Hablan de libertad y quieren imponer sus creencias y su moral al conjunto de la población. Hablan de libertad y niegan el derecho a cada mujer a decidir y a la comunidad sexodiversa a ser quienes son, hablan de libertad y buscan conservar un modelo educativo que perpetúa la pobreza, y hace a los ricos más ricos.

Hoy Erika es convencional y representa una iniciativa popular de norma a la Convención. Las organizaciones que redactan el texto por la libertad de enseñanza hablan en nombre de todos los apoderados, su apuesta es por que la constitución continúe consagrando “como un derecho fundamental el derecho preferente de los padres, la libertad de enseñanza y la no discriminación arbitraria del Estado hacia nuestros hijos.”

Detrás de las rimbombantes palabras de “libertad” y “no discriminación” esconden sus más oscuros deseos: una sociedad que permanezca tal cual por que sus privilegios dependen de ello, una educación pública precarizada y una educación privada adecuada al modelo neoliberal de libre competencia que asegura solo el futuro de sus propios hijos.

Erika y sus amigos de extrema derecha, amigos de José Antonio Kast (no los apoderados y apoderadas como dicen), continúan su cruzada por que la constitución consagre la educación privada, lo que es totalmente contrario a la verborrea de su texto que incluye también la frase “Derecho a la Educación”. Mientras siga habiendo mercado educativo, mientras el Estado continúe financiando a privados, en tanto no exista un plan nacional y robusto de educación pública, gratuita, laica, no sexista y de calidad, no existirá ni derecho a la educación, ni derecho a elegir.
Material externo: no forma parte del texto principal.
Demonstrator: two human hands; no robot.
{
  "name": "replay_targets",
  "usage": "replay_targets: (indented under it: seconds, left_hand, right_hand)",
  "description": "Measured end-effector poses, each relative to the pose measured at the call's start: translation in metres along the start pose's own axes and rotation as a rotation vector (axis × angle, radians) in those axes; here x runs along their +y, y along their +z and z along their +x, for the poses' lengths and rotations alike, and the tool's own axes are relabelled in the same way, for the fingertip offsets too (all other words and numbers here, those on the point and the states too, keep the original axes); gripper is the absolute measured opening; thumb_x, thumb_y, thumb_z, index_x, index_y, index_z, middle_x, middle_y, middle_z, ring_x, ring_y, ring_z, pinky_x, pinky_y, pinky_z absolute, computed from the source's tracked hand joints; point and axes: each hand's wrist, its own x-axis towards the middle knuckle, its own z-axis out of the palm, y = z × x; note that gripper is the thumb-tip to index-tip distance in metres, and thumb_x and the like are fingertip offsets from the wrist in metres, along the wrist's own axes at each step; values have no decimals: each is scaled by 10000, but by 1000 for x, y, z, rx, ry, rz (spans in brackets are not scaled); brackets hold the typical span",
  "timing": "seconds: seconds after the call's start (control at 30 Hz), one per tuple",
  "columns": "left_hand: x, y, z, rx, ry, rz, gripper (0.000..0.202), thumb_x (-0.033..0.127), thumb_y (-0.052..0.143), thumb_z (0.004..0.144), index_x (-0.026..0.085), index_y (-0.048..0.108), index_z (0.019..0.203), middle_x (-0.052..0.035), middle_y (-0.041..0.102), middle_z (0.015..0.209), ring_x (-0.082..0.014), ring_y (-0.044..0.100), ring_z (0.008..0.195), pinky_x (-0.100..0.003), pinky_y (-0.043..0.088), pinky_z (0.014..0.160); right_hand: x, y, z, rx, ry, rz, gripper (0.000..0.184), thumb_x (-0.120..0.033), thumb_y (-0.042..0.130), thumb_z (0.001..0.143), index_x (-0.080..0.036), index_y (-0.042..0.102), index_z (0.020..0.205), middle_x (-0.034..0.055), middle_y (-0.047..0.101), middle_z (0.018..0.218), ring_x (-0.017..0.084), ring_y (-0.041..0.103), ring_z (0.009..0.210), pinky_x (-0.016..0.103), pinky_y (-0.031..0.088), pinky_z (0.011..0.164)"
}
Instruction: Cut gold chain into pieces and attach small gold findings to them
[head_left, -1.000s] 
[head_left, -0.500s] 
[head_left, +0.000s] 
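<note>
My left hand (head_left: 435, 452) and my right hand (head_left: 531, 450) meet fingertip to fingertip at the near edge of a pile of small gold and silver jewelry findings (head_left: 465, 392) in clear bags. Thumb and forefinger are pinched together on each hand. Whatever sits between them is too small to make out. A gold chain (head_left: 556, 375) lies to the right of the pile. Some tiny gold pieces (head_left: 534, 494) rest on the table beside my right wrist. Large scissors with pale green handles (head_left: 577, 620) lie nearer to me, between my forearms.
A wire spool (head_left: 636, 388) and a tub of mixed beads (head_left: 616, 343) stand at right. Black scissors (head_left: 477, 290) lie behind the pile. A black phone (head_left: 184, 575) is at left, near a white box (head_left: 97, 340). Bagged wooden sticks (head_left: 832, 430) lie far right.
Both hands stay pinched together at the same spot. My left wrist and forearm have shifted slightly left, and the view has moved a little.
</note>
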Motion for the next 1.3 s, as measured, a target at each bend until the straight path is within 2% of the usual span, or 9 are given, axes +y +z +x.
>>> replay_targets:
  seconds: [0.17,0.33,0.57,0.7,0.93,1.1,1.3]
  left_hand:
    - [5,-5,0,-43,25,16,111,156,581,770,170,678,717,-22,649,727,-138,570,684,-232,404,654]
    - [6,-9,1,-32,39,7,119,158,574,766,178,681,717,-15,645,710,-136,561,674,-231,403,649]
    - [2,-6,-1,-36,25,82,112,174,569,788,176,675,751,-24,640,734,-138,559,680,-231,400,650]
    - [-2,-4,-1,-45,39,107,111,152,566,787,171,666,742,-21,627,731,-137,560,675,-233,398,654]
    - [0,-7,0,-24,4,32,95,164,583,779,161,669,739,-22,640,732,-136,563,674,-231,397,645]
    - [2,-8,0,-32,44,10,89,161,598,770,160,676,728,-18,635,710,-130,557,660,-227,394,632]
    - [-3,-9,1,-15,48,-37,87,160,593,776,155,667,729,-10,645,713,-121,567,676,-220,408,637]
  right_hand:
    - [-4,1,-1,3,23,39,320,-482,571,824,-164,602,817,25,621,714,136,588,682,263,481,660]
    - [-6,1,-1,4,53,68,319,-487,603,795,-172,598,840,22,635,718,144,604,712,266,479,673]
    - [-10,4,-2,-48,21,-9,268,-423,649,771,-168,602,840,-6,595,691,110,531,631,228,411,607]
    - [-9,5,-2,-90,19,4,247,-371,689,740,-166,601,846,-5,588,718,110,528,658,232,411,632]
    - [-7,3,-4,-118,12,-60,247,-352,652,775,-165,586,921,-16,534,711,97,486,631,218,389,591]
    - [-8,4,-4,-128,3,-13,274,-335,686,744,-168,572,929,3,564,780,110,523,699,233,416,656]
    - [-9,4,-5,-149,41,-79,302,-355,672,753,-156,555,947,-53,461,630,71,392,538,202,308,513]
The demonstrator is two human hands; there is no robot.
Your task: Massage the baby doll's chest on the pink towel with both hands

Es la propia educación pública la que debe contemplar un currículum abierto, donde la niñez se desarrolle en su diferencia y la adolescencia pueda vivirse con acceso a la libertad de credos y acorde a sus propios intereses y necesidades.

Ellos, quienes buscan defender con uñas y dientes el legado de la educación de Pinochet, quieren proponer un articulado que plantee explícitamente que “el Estado deberá financiar universal y progresivamente, un sistema público integrado por colegios estatales y privados sin fines de lucro.” Pero, ¿es esto lo público? Lo que hay detrás de esta propuesta no es el fortalecimiento de un sistema público, sino de un sistema educativo mixto, que ya existe, con focalización del gasto social, donde lejos de garantizar la educación para todos como un derecho se continúe financiando a un grupo muy minoritario a través de aportes estatales, permitiendo además el robo a manos llenas de privados, mientras la gran mayoría de hijos e hijas de la clase trabajadora continúa estudiando en la escuela que le tocó.

Pero la iniciativa popular de norma presentada por Erika Martinez no es la única. Está también la iniciativa de ley de “Acción Educar” representada por Daniel Rodriguez, en ella se lee que “La Libertad de Enseñanza y Derecho Preferente de los Padres. Todas las personas tienen el derecho a elegir dónde y cómo educarse, y esto no puede ser solo para quienes puedan pagar un colegio particular. El Estado debe proteger este derecho permitiendo que existan alternativas distintas a las estatales y financiándolas, de forma que elegir no sea un privilegio.” Acción educar dice con mayor claridad que hay que financiar “alternativas distintas a las estatales” es decir, a privados, y agrega, “para que elegir no sea un privilegio”, pero ¿qué significa esto? La concreción del texto constitucional tiene relación con leyes que son facultad del poder legislativo, lo que es seguro es que este apartado apunta a resguardar el modelo educativo de mercado tal como lo conocemos, donde el bolsillo de los empresarios de la educación importa más que la educación de niños y niñas.